No picture belongs in the copy. Repeat each line below exactly.

-------------------------

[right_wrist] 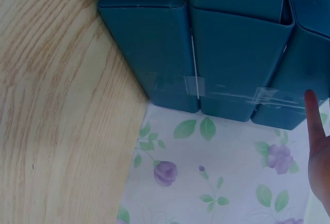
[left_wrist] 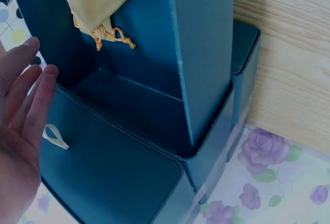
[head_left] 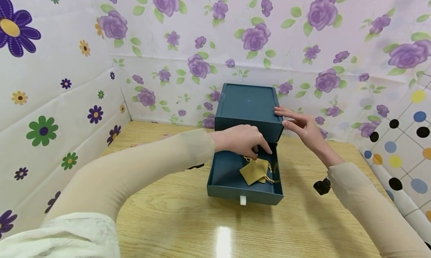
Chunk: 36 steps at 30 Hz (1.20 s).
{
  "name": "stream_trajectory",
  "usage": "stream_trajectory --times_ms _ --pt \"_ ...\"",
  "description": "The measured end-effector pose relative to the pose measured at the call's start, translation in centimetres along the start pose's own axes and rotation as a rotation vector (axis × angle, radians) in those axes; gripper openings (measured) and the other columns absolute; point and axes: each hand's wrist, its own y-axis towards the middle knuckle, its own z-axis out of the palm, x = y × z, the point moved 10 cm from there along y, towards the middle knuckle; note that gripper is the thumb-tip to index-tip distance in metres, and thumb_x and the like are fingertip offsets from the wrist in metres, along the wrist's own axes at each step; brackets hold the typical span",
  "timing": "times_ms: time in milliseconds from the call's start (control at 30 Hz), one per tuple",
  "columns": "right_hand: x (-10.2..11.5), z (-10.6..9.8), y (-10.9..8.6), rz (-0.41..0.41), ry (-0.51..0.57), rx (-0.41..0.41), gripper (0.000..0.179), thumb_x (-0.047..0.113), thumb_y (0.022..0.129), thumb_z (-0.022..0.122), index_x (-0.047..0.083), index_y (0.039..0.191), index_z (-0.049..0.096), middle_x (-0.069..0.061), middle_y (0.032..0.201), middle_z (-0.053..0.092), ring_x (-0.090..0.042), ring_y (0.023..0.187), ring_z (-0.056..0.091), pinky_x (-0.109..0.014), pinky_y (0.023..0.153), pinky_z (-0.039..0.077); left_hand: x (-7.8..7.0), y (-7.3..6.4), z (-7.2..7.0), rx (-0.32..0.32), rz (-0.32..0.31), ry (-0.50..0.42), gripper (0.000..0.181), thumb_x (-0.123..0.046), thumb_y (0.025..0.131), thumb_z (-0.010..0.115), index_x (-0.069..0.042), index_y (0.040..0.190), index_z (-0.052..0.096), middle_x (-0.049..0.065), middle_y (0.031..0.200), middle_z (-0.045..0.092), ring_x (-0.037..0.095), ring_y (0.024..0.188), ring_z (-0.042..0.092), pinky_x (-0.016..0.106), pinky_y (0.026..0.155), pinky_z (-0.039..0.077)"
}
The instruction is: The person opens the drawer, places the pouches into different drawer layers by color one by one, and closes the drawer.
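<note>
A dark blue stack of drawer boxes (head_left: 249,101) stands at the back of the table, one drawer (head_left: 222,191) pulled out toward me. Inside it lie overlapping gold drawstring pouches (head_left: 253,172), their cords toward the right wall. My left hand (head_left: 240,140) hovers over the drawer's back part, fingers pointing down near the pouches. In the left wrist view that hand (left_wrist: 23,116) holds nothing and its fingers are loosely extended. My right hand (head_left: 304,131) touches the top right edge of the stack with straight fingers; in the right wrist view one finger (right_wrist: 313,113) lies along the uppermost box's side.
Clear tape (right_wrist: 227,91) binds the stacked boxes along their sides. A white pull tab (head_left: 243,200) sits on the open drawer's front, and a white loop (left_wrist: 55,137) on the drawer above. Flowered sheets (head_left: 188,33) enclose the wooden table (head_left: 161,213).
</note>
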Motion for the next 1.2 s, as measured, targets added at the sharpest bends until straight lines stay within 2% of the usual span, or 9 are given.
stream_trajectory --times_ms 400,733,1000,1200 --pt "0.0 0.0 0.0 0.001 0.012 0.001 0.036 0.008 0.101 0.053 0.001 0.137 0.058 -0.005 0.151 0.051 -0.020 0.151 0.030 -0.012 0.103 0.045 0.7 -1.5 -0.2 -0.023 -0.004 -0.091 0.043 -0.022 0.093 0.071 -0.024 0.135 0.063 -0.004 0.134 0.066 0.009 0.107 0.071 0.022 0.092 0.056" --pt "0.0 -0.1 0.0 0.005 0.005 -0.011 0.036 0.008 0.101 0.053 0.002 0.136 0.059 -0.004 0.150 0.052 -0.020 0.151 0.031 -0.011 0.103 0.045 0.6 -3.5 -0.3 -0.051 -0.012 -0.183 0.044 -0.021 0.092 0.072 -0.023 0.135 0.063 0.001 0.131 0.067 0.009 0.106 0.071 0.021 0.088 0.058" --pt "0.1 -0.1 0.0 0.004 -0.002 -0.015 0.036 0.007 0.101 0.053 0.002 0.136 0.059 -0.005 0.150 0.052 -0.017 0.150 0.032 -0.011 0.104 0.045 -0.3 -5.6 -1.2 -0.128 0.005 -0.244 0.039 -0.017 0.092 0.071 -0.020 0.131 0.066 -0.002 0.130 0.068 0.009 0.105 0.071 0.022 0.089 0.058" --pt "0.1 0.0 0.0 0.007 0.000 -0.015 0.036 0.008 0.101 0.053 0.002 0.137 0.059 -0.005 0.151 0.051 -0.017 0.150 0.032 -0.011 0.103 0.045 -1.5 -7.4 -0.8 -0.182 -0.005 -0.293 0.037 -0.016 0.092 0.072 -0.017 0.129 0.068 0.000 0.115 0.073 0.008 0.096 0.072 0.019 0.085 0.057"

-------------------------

• **RESULT BELOW**
[right_wrist] 
[left_wrist] 
[head_left] 
Chunk: 36 steps at 30 Hz (1.20 s).
{
  "name": "stream_trajectory",
  "usage": "stream_trajectory --times_ms _ --pt \"_ ...\"",
  "description": "The measured end-effector pose relative to the pose measured at the call's start, translation in centimetres along the start pose's own axes and rotation as a rotation vector (axis × angle, radians) in those axes; gripper openings (measured) and the other columns absolute; point and axes: each hand's wrist, its own y-axis towards the middle knuckle, its own z-axis out of the palm, x = y × z, the point moved 10 cm from there along y, towards the middle knuckle; note that gripper is the thumb-tip to index-tip distance in metres, and thumb_x and the like are fingertip offsets from the wrist in metres, along the wrist's own axes at each step; brackets hold the typical span",
  "timing": "times_ms: time in milliseconds from the call's start (control at 30 Hz), one per tuple",
  "columns": "right_hand: x (-10.2..11.5), z (-10.6..9.8), y (-10.9..8.6), rz (-0.41..0.41), ry (-0.51..0.57), rx (-0.41..0.41), gripper (0.000..0.179), thumb_x (-0.047..0.113), thumb_y (0.022..0.129), thumb_z (-0.022..0.122), index_x (-0.047..0.083), index_y (0.039..0.191), index_z (-0.049..0.096), middle_x (-0.069..0.061), middle_y (0.032..0.201), middle_z (-0.053..0.092), ring_x (-0.090..0.042), ring_y (0.023..0.187), ring_z (-0.056..0.091), pinky_x (-0.109..0.014), pinky_y (0.023..0.153), pinky_z (-0.039..0.077); left_hand: x (-7.8..7.0), y (-7.3..6.4), z (-7.2..7.0), rx (-0.32..0.32), rz (-0.32..0.31), ry (-0.50..0.42), gripper (0.000..0.181), thumb_x (-0.123..0.046), thumb_y (0.025..0.131), thumb_z (-0.010..0.115), index_x (-0.069..0.042), index_y (0.040..0.190), index_z (-0.052..0.096), middle_x (-0.049..0.065), middle_y (0.031..0.200), middle_z (-0.045..0.092), ring_x (-0.037..0.095), ring_y (0.024..0.188), ring_z (-0.042..0.092), pinky_x (-0.016..0.106), pinky_y (0.026..0.155), pinky_z (-0.039..0.077)"
}
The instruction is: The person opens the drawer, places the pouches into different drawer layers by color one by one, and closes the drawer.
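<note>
A dark blue stack of drawer boxes (head_left: 249,101) stands at the back of the table, one drawer (head_left: 222,191) pulled out toward me. Inside it lie overlapping gold drawstring pouches (head_left: 253,172), their cords toward the right wall. My left hand (head_left: 240,140) hovers over the drawer's back part, fingers pointing down near the pouches. In the left wrist view that hand (left_wrist: 23,116) holds nothing and its fingers are loosely extended. My right hand (head_left: 304,131) touches the top right edge of the stack with straight fingers; in the right wrist view one finger (right_wrist: 313,113) lies along the uppermost box's side.
Clear tape (right_wrist: 227,91) binds the stacked boxes along their sides. A white pull tab (head_left: 243,200) sits on the open drawer's front, and a white loop (left_wrist: 55,137) on the drawer above. Flowered sheets (head_left: 188,33) enclose the wooden table (head_left: 161,213).
</note>
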Motion for the next 1.2 s, as measured, targets added at the sharpest bends until straight lines stay within 2% of the usual span, or 9 are given.
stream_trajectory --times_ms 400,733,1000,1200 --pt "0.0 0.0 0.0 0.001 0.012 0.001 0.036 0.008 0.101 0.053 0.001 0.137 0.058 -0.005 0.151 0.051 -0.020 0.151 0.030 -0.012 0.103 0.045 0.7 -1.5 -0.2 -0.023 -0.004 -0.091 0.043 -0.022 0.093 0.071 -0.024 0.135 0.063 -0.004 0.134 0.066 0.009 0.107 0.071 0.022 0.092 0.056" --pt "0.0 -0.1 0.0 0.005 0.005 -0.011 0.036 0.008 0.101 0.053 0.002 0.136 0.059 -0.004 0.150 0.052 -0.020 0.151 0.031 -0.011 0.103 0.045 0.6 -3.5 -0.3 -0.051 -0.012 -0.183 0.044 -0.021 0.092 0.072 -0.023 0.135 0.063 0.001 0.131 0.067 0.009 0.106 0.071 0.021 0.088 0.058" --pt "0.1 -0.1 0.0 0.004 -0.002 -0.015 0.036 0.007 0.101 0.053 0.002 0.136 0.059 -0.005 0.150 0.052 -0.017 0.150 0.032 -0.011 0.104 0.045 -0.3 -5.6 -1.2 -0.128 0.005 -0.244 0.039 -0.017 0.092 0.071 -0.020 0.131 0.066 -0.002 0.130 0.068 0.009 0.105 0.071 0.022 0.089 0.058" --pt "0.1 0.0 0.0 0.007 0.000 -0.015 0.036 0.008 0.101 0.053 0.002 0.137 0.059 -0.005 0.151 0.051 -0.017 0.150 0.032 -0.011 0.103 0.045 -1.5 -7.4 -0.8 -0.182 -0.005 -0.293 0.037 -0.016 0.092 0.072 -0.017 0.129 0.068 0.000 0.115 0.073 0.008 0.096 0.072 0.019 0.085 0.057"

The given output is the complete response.